Sunday 20 April 2008
TEHRAN (AFP) - Iran's foreign ministry on Sunday backed the doubts expressed by President Mahmoud Ahmadinejed about the accepted version of the September 11, 2001 attacks, saying there were "many ambiguities."
Ahmadinejad last week caused controversy when he described the airborne attacks on New York and Washington by Al-Qaeda militants as a "suspect event" and cast doubt on the strikes in three speeches within the space of eight days.
"Regarding 9/11, as long as all the aspects have not been clarified this remains a suspicious incident," foreign ministry spokesman Mohammad Ali Hosseini told reporters.
"Many analysts and observers who have followed this feel that there are many suspicions and ambiguities. There are many points of ambiguity surrounding it," he added.

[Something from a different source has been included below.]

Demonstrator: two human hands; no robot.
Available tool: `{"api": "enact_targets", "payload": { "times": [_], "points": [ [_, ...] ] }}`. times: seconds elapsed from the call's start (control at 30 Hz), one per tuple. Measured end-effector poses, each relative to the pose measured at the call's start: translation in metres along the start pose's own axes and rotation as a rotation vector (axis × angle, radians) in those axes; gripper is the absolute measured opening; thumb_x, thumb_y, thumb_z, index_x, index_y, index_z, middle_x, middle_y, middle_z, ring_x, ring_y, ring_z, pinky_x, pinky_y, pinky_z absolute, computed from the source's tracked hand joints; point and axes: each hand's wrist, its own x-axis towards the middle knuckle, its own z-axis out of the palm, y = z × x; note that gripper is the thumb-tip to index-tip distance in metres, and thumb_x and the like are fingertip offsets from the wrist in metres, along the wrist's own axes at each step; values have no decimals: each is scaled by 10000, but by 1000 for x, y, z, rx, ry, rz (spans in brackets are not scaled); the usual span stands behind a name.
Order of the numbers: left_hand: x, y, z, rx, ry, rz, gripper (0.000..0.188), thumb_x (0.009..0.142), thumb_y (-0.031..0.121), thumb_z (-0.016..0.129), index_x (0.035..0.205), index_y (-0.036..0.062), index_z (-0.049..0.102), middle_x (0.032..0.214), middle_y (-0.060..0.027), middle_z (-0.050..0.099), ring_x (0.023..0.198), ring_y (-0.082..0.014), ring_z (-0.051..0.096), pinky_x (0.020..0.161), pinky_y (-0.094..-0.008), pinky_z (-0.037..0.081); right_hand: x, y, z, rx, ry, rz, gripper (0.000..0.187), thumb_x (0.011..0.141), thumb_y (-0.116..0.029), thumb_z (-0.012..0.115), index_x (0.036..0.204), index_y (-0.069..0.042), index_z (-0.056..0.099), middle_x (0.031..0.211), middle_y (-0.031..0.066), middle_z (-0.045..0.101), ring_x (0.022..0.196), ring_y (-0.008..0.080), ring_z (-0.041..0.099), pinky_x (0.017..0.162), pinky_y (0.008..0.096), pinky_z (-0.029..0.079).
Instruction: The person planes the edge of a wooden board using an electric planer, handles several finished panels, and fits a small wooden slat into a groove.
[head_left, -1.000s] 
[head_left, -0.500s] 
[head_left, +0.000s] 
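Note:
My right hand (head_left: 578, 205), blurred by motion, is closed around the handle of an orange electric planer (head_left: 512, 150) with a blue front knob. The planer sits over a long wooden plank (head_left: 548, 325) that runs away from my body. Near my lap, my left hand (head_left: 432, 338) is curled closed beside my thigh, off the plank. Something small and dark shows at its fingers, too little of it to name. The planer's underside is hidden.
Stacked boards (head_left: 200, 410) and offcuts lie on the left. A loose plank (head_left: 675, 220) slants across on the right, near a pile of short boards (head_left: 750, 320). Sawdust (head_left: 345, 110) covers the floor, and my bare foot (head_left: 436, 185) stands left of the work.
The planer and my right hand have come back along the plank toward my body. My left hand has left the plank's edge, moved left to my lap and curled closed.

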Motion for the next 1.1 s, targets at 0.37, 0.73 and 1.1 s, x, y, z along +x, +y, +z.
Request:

US State Department spokesman Sean McCormack said he had been left "speechless" by Ahmadinejad's comments which he condemned as "misguided, misinformed rhetoric."
Ahmadinejad expressed suspicion that the names of the dead from the attacks "were never published" even though the names of more than 2,700 victims have been read out at annual memorial ceremonies.
He also said the United States used the strikes a "pretext" to launch invasions of Iraq and Afghanistan.
The controversial president has previously provoked outrage by describing the Holocaust as a myth and raising doubts over the scale of the mass slaughter of Jews in World War II.